*What you should do*: Each and every line of the data must appear exactly as given.

*Supplied material*:
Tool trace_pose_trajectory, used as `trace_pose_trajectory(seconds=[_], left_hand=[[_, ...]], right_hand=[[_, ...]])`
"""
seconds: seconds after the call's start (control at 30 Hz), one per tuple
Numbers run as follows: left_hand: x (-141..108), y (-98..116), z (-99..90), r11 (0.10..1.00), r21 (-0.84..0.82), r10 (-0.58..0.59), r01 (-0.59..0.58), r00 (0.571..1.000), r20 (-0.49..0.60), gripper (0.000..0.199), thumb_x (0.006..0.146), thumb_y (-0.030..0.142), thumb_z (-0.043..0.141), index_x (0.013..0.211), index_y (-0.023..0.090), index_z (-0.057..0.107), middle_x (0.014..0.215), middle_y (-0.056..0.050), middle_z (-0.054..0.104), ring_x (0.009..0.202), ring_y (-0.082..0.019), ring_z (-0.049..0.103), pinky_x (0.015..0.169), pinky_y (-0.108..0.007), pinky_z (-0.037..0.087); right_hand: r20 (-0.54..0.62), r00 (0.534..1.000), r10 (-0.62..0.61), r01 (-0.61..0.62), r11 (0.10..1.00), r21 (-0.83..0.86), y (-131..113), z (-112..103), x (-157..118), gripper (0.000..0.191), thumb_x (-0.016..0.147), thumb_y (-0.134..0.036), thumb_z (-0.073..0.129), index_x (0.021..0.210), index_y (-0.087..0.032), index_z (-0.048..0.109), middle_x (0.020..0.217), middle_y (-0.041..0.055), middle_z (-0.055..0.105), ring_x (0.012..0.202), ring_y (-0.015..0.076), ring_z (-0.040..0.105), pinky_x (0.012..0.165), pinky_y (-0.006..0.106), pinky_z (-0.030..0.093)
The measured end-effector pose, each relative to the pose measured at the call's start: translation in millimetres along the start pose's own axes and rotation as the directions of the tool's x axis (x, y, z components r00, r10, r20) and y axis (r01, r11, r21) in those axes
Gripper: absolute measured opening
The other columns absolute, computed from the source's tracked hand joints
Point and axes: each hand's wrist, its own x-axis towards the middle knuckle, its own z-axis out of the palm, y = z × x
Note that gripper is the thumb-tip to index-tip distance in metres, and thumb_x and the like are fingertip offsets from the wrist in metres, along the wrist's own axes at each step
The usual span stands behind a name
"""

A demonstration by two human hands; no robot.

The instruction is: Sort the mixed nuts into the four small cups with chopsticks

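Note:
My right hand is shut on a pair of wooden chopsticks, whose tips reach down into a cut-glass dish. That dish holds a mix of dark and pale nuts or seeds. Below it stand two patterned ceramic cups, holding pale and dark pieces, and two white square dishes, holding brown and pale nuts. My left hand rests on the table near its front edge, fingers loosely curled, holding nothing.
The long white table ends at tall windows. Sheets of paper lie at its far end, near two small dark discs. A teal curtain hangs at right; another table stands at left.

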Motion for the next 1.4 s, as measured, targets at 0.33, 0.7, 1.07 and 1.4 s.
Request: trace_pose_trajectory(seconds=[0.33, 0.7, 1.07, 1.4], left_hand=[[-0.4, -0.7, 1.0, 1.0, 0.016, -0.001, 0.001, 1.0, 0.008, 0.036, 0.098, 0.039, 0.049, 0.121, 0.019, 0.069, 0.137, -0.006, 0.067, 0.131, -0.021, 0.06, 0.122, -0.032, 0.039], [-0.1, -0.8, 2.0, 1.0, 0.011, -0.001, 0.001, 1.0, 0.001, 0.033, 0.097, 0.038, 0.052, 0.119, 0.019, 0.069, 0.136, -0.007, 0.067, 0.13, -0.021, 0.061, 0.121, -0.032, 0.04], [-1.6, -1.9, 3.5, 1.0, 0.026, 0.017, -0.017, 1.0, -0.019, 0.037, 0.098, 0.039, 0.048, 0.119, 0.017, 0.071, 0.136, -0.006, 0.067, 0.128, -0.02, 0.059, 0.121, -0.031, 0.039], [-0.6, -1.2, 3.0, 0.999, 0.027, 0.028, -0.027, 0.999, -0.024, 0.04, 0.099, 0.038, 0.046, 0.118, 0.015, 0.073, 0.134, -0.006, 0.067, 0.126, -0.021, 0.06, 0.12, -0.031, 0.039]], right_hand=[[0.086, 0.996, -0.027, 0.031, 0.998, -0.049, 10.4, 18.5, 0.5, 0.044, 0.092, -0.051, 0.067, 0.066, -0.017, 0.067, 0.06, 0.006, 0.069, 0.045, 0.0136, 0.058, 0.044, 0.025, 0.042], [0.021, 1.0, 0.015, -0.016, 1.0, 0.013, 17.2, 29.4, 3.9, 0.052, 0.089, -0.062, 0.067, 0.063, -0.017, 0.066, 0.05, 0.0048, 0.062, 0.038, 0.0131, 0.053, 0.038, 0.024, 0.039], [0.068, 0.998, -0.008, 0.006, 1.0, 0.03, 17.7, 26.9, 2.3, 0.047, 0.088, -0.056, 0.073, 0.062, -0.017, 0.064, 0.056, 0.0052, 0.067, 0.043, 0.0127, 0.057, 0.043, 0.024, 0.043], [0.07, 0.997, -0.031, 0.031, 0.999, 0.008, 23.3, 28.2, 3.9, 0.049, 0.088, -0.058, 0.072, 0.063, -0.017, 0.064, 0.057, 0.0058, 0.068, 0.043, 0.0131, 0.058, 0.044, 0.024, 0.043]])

*Your solution*:
Tool trace_pose_trajectory, used as `trace_pose_trajectory(seconds=[_], left_hand=[[_, ...]], right_hand=[[_, ...]])`
"""
seconds: seconds after the call's start (control at 30 Hz), one per tuple
Numbers run as follows: left_hand: x (-141..108), y (-98..116), z (-99..90), r11 (0.10..1.00), r21 (-0.84..0.82), r10 (-0.58..0.59), r01 (-0.59..0.58), r00 (0.571..1.000), r20 (-0.49..0.60), gripper (0.000..0.199), thumb_x (0.006..0.146), thumb_y (-0.030..0.142), thumb_z (-0.043..0.141), index_x (0.013..0.211), index_y (-0.023..0.090), index_z (-0.057..0.107), middle_x (0.014..0.215), middle_y (-0.056..0.050), middle_z (-0.054..0.104), ring_x (0.009..0.202), ring_y (-0.082..0.019), ring_z (-0.049..0.103), pinky_x (0.015..0.169), pinky_y (-0.108..0.007), pinky_z (-0.037..0.087); right_hand: r20 (-0.54..0.62), r00 (0.534..1.000), r10 (-0.62..0.61), r01 (-0.61..0.62), r11 (0.10..1.00), r21 (-0.83..0.86), y (-131..113), z (-112..103), x (-157..118), gripper (0.000..0.191), thumb_x (-0.016..0.147), thumb_y (-0.134..0.036), thumb_z (-0.073..0.129), index_x (0.021..0.210), index_y (-0.087..0.032), index_z (-0.048..0.109), middle_x (0.020..0.217), middle_y (-0.041..0.055), middle_z (-0.055..0.105), ring_x (0.012..0.202), ring_y (-0.015..0.076), ring_z (-0.040..0.105), pinky_x (0.012..0.165), pinky_y (-0.006..0.106), pinky_z (-0.030..0.093)
The measured end-effector pose, each relative to the pose measured at the call's start: translation in millimetres along the start pose's own axes and rotation as the directions of the tool's x axis (x, y, z components r00, r10, r20) and y axis (r01, r11, r21) in those axes
Gripper: absolute measured opening
The other columns absolute, computed from the source's tracked hand joints
Point and axes: each hand's wrist, its own x-axis towards the middle knuckle, its own z-axis out of the palm, y = z × x
Note that gripper is the thumb-tip to index-tip distance in metres, and thumb_x and the like are fingertip offsets from the wrist in metres, along the wrist's own axes at each step
The usual span stands behind a name
"""

A demonstration by two human hands; no robot.

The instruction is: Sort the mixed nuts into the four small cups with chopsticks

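Note:
My right hand is shut on a pair of wooden chopsticks, whose tips reach down into a cut-glass dish. That dish holds a mix of dark and pale nuts or seeds. Below it stand two patterned ceramic cups, holding pale and dark pieces, and two white square dishes, holding brown and pale nuts. My left hand rests on the table near its front edge, fingers loosely curled, holding nothing.
The long white table ends at tall windows. Sheets of paper lie at its far end, near two small dark discs. A teal curtain hangs at right; another table stands at left.
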
Motion for the next 1.4 s, as measured, targets at 0.33, 0.7, 1.07 and 1.4 s.
Request: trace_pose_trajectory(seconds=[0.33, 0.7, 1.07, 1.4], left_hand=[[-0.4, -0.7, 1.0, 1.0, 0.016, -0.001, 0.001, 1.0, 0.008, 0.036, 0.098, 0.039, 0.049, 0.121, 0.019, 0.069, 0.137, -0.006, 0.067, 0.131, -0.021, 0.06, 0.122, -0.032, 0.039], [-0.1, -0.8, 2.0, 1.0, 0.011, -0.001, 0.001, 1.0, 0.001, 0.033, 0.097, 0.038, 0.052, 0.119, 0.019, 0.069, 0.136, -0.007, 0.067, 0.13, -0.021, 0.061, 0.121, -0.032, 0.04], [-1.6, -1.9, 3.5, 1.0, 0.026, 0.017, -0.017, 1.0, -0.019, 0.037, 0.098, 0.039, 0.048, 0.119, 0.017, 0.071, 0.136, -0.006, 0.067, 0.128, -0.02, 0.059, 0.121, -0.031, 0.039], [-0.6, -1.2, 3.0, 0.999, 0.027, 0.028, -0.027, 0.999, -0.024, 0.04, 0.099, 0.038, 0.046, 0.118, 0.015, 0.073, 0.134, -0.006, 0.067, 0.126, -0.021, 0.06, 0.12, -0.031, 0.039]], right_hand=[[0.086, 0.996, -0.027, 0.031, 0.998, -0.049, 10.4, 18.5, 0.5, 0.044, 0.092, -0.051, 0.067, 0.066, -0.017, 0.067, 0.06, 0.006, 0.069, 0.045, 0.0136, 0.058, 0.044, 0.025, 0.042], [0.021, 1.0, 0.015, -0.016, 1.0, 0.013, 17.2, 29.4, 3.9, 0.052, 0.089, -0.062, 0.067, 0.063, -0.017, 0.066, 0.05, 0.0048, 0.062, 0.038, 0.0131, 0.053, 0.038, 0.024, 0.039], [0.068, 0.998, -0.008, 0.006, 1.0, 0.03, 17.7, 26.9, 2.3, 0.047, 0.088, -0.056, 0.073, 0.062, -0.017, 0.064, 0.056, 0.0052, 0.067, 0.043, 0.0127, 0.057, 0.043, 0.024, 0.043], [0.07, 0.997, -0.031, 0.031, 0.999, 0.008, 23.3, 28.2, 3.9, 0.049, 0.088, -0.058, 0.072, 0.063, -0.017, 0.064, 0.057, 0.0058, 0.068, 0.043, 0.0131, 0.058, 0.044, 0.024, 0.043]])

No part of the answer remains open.